Generative AICG Policies

Scientia et PRAXIS acknowledges the increasing use of Artificial Intelligence Content Generation (AICG) tools such as ChatGPT, Perplexity, Elicit, Iris.ai, and other Large Language Models (LLMs). These tools may assist in the early stages of drafting, summarizing, or structuring information, but their use must adhere to principles of academic integrity, transparency, and human accountability.

In line with the Committee on Publication Ethics (COPE) recommendations, the journal adopts the following guidelines:

  1. No authorship by AICG tools
    AICG tools cannot be credited as authors. They lack legal status, intellectual responsibility, and the ability to take accountability for the content or approve the final version of a manuscript.

  2. Disclosure requirement
    If authors use AICG tools to generate text, summarize sources, or structure arguments, this use must be fully and transparently disclosed in the Methods or Acknowledgments section.

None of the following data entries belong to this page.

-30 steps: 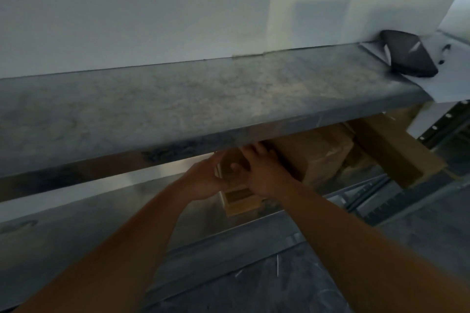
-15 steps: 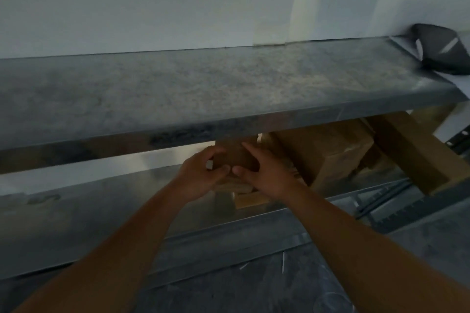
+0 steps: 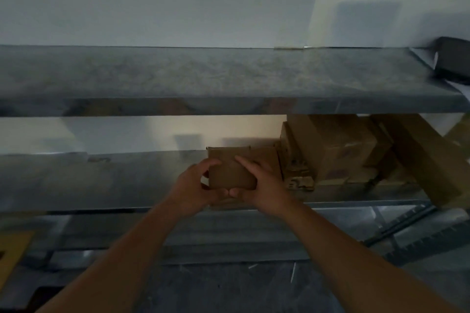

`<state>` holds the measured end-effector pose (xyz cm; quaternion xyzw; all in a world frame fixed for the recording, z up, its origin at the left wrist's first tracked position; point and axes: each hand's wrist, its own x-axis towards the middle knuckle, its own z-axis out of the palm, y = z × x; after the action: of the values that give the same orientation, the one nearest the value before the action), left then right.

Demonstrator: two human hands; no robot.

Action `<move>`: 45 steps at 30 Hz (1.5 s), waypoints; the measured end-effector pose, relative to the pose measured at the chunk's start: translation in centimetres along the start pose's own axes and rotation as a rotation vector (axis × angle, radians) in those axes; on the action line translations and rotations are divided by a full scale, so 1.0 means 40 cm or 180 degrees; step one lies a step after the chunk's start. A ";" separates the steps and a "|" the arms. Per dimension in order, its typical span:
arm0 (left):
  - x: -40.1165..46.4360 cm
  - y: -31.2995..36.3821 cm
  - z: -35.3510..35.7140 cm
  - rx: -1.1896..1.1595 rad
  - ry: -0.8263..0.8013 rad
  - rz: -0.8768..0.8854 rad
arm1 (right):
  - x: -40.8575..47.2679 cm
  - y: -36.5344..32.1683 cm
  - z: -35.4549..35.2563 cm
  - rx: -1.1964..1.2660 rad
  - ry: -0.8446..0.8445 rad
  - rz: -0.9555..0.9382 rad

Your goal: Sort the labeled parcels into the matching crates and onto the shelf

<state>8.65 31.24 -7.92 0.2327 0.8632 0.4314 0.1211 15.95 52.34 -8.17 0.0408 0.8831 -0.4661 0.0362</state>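
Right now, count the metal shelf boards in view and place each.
2. The upper shelf board spans the frame; the lower shelf board sits beneath it and carries the cardboard boxes. Others may lie outside the frame.

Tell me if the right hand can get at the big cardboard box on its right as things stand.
Probably not yet: the right hand, with the left hand, grips the small parcel. The big cardboard box sits close by, with nothing between.

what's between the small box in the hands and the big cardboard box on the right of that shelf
In the head view, another small brown box and a low stack of flat cardboard sit between the held box and the big box.
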 end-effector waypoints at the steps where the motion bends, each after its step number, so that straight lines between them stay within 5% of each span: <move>1: -0.022 0.003 -0.004 -0.0003 0.0019 0.0005 | -0.014 -0.012 0.002 0.0055 -0.0016 -0.0033; 23: -0.386 0.088 -0.174 -0.0154 0.1136 0.0091 | -0.130 -0.282 0.146 0.0789 -0.0425 -0.0731; 31: -0.501 0.022 -0.265 -0.0051 0.1498 -0.0199 | -0.145 -0.380 0.278 0.0322 -0.0581 -0.1028; 38: -0.642 -0.087 -0.373 0.0231 0.1753 -0.0131 | -0.186 -0.490 0.465 0.0768 -0.0505 -0.1175; 45: -0.804 -0.159 -0.500 -0.0305 0.2083 -0.0263 | -0.199 -0.620 0.640 0.0783 -0.0679 -0.1258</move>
<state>26.30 -2.12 -0.79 0.0407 0.8438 0.5181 -0.1343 21.90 16.95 -1.43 -0.1779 0.8017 -0.5697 0.0322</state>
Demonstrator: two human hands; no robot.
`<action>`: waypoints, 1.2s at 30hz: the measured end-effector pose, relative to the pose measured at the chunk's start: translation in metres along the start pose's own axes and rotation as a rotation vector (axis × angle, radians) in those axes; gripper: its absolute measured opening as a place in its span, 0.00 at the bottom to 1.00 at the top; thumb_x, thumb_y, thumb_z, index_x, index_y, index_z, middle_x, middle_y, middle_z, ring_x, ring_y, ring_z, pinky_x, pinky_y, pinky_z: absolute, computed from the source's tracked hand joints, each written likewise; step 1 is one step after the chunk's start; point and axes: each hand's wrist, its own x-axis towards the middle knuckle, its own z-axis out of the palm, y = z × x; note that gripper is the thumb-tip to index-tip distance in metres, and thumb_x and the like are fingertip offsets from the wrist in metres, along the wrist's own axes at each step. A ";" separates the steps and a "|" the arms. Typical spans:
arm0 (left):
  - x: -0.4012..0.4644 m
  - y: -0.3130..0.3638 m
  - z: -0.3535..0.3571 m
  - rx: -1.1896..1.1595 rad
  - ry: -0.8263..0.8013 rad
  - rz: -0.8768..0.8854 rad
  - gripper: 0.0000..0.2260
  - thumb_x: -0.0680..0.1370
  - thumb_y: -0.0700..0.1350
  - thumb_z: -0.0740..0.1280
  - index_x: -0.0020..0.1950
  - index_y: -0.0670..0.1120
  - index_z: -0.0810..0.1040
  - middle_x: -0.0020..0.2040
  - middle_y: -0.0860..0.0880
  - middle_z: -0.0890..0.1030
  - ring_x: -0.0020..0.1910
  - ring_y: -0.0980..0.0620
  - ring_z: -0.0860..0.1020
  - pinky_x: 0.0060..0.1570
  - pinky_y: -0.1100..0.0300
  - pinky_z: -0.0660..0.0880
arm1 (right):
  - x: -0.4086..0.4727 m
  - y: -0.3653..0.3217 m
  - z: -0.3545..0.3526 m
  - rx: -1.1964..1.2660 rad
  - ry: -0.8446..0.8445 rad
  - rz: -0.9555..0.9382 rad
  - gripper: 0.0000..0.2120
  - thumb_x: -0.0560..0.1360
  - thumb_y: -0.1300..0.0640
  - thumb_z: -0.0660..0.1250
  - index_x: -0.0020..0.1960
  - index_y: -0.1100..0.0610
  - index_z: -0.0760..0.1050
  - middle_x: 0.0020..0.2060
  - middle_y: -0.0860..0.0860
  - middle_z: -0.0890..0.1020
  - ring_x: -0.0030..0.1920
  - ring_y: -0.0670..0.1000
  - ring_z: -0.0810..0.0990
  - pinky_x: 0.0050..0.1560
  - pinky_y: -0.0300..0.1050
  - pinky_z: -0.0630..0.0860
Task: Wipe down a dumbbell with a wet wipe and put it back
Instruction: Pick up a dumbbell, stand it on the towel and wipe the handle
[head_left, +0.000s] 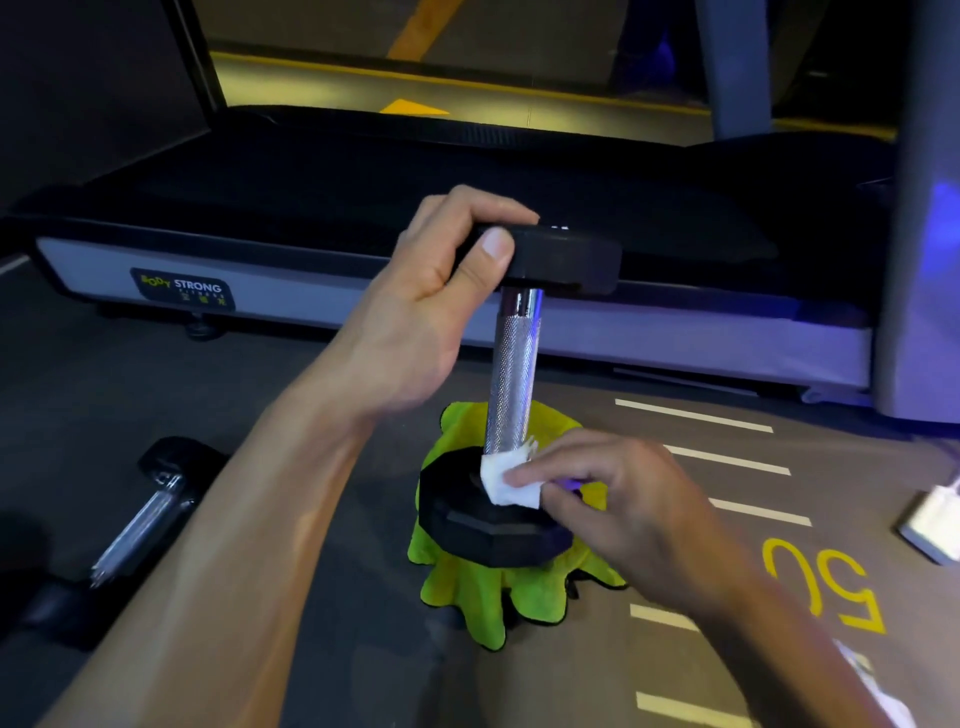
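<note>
Dumbbell (511, 384) stands upright on its lower head, on the green cloth (483, 597) on the floor just near of the treadmill (291, 291). My left hand (415, 312) is clamped on the top head. My right hand (623, 499) pinches the wet wipe (506, 480) against the handle's base. Another dumbbell (140, 525) lies far left.
</note>
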 end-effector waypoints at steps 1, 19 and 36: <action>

Authors must indicate the name of the tool, the purpose for which it was used, and the extent of its contribution.

  3. Human responsibility
    Authors retain full responsibility for the accuracy, originality, and proper citation of any material produced with the help of AICG tools. Authors must verify all AI-generated content and ensure that no fabricated references or plagiarism is introduced.

  4. Permissible uses
    The use of AICG tools for purely technical purposes (such as grammar checks, stylistic suggestions, or spelling corrections) does not require disclosure, provided no substantive content is generated.

  5. Editorial review
    Editors and reviewers must not rely solely on generative AICG tools to assess manuscripts. Editorial decisions must be based on critical human evaluation and follow recognized ethical standards.

  6. Editorial oversight
    Reviewer selection, article editing, and publication decisions are the sole responsibility of the human editorial team.